Доктор Ряхин, покашливая, убеждал его:
— А вы, батя, не волновались бы. Вы рассуждайте философски: человек не может ни ускорять событий, ни задерживать их, как не может он остановить вращение земли, развитие прогрессивного паралича или, например, этот идиотский дождь. Всё, что должно быть, — будет, чего не может быть — не будет, как вы ни прыгайте! Это, батя, доказано Марксом, и — значит — шабаш!
— Но, Алексей же Степанович! — восклицал Коля, вытягиваясь куда-то к потолку. — Должны же люди что-нибудь делать?
— Указано им — плодитесь, множьтесь и населяйте землю, всё остальное приложился вам! И, ей-богу, миленький, ни на что более сложное, чем это простое и приятное занятие, не способны люди, и вы, дорогой, из их числа!
— Господи! Какой же вы мрачный человек в речах ваших!

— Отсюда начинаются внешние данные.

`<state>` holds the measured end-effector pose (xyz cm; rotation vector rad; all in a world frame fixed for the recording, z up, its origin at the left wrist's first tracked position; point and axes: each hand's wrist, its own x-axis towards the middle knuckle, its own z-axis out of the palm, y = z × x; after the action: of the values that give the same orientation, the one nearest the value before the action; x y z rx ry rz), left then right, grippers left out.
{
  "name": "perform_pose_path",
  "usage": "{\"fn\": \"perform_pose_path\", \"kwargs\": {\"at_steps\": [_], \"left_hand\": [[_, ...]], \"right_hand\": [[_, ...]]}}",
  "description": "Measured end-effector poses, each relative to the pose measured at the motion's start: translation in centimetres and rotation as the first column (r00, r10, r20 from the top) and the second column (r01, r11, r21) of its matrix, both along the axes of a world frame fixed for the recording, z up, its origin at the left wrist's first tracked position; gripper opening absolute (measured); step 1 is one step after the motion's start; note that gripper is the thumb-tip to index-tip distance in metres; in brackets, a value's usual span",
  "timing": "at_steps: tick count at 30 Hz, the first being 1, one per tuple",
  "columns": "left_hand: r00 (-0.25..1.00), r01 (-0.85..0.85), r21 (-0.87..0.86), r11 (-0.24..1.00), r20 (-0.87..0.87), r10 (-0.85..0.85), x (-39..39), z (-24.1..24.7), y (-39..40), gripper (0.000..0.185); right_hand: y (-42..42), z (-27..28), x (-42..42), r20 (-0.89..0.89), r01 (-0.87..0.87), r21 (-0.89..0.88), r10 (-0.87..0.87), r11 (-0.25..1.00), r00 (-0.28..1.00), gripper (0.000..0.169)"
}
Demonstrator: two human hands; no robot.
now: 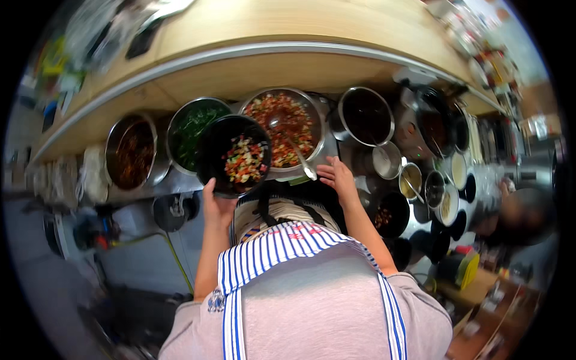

— Такова позиция человека уездного, ибо — как сказано во всех географиях — население русских уездных городов сплошь состоит из людей, занимающихся пьянством, карточной игрой и мизантропией. А вы — дрыгаете ножкой, — к чему? Вам конституции хочется? Подождите, миленький, придет и конституция и всякое другое благополучие. Сидите смирно, читайте Льва Толстого, и — больше ничего не нужно! Главное — Толстой: он знает, в чем смысл жизни, — ничего не делай, всё сделается само собой, к счастью твоему и радости твоей. Это, батя, замечательнейший и необходимейший философ для уездных жителей.